The cost of living has been driven up mostly by political influence peddlers and corruption. And why is that a problem for higher education? Because it also drives up the cost of salaries — you need to pay people more to come to California.

I want to build 3 million houses in the next 10 years. Just to give you a frame of reference, we’ve been building about 80,000 per year for the last 10 years, and the demand is about 150,000. So we’ve got a lot of catch-up to do … We’ve got to build houses. And if we build a lot of houses we’ll bring down the cost of housing, and we’ll bring down salaries, and we’ll bring down the need to pay high salaries, and then we’ll bring down the cost of local budgets, as well as school budgets.

Jerry Brown has proposed tying some funding for community colleges to certain performance measures, including graduation rates and their numbers of low-income students. Is that an idea you support?

I’d have to explore it. I will say that I believe colleges should be much more affordable so that people of all income levels can afford them. And then we won’t need metrics like how many low-income students go there and graduate.

Tuition at California Community Colleges is already fairly inexpensive — a student can attend full-time for about $1,000 per year. Are you saying there needs to be more done to reduce tuition at the community colleges?

No, that’s actually probably pretty reasonable.

Are there any other topics you’d like to talk about, or other aspects of education that would be priorities for you?

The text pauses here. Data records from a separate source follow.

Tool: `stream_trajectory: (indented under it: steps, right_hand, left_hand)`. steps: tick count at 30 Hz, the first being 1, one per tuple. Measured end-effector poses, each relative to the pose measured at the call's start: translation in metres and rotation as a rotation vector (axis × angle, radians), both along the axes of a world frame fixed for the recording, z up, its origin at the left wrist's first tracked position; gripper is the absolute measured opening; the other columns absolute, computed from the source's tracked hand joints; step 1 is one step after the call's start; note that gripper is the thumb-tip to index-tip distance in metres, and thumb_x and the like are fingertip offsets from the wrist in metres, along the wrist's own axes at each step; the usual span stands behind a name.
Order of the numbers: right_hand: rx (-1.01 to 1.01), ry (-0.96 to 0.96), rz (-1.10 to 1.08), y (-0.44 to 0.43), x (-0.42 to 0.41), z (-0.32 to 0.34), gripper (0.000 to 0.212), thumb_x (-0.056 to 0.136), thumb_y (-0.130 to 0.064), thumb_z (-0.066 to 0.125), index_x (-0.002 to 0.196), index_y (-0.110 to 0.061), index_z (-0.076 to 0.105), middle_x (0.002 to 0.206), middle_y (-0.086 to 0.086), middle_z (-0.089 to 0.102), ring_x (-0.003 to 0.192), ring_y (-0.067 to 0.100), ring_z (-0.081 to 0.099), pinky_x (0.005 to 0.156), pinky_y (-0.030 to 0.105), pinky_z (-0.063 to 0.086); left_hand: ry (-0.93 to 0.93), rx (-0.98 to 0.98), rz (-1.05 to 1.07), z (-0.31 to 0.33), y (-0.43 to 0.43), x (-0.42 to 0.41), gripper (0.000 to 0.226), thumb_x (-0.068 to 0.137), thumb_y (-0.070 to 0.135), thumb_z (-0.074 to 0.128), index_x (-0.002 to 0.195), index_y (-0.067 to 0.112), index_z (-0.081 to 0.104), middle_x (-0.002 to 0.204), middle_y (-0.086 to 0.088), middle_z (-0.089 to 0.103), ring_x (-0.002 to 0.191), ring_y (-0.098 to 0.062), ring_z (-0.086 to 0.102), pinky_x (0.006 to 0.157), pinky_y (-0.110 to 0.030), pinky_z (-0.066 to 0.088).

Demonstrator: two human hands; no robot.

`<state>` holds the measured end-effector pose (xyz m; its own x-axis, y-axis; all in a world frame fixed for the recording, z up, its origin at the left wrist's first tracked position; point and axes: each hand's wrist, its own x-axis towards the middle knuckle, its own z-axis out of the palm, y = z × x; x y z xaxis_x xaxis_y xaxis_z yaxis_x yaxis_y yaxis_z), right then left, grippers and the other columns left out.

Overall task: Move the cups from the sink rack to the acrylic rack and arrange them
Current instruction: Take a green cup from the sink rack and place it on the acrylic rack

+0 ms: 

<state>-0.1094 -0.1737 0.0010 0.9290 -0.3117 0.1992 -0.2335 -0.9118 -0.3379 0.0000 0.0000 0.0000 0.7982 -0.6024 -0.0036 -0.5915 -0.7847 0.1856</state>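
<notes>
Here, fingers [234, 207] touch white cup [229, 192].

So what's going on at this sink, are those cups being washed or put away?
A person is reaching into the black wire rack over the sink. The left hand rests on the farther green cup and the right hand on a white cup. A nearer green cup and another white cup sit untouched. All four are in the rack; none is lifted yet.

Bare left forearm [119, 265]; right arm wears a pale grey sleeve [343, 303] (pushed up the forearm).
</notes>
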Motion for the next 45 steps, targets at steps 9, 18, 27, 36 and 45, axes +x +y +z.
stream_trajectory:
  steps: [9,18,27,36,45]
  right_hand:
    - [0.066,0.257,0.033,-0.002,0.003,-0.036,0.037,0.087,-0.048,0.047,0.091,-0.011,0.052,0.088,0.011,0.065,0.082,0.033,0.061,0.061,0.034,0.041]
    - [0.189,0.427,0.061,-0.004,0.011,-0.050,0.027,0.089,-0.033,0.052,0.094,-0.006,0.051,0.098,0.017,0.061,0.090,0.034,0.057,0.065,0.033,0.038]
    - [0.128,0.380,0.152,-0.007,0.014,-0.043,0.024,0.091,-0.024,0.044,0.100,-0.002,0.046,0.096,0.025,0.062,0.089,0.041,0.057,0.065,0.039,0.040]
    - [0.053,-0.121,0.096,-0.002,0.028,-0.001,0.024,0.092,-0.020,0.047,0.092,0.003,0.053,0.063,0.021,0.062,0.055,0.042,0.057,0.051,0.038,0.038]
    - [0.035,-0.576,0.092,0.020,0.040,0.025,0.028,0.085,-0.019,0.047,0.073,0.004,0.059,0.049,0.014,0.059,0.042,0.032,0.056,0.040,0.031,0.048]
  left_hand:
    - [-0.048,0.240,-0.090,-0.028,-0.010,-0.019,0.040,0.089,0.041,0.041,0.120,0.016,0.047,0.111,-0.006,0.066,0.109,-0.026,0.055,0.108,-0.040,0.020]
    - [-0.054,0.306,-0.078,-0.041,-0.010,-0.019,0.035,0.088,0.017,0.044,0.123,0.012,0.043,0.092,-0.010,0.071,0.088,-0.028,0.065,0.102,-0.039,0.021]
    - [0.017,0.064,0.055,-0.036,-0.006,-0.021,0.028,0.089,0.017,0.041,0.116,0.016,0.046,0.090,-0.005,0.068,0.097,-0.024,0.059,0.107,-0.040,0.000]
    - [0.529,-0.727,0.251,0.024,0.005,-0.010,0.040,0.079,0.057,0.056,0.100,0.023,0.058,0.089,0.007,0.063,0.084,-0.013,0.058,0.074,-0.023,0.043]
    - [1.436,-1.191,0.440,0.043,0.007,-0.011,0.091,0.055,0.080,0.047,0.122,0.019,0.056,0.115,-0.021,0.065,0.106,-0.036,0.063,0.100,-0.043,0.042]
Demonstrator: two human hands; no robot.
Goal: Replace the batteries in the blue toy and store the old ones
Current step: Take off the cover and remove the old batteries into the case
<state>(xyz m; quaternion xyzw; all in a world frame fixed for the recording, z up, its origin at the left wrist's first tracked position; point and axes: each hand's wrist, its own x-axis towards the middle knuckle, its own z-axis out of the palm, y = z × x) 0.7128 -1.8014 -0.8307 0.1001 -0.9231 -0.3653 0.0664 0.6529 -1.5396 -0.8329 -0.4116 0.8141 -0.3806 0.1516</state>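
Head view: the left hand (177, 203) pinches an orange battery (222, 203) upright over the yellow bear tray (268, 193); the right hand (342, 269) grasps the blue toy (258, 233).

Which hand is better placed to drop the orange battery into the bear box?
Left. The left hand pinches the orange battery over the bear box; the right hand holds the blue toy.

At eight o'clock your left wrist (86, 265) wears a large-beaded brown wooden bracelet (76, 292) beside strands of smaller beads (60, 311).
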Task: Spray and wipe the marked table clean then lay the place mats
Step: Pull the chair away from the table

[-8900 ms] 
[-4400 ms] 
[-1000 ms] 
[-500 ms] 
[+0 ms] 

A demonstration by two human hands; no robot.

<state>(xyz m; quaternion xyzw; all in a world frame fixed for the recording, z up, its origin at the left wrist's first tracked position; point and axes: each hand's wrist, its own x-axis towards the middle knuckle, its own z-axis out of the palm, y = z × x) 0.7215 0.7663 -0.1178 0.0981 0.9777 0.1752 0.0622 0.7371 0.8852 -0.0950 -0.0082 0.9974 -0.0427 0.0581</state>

I know that there are some charter school billionaires that are funding (former Los Angeles Mayor Antonio) Villaraigosa, but the likelihood that Mr. Villaraigosa is going to do bold reforms, which I believe are necessary, is about zero. I’m the only one that’s talking about lessening the power of special interests, and that’s because I think that’s the biggest impediment to reform and changing the status quo. So these guys are all going to talk a good game, and that’s what they are, they’re great talkers.

My opponents are politicians. My two major opponents, Mr. Villaraigosa and Mr. Newsom, left their cities basically in tatters — full of homeless camps, lousy schools and pothole-filled roads. The idea that anyone would expect them to make the bold reforms of this system is just patently ridiculous, it’s just not going to happen.

And that’s the message I’m giving voters: You really want to see change you’ll vote for change — me. If you like the status quo, if you like the way things are going, go with Antonio or Gavin, because they’ll just continue the descent of the state. I’m not satisfied with that.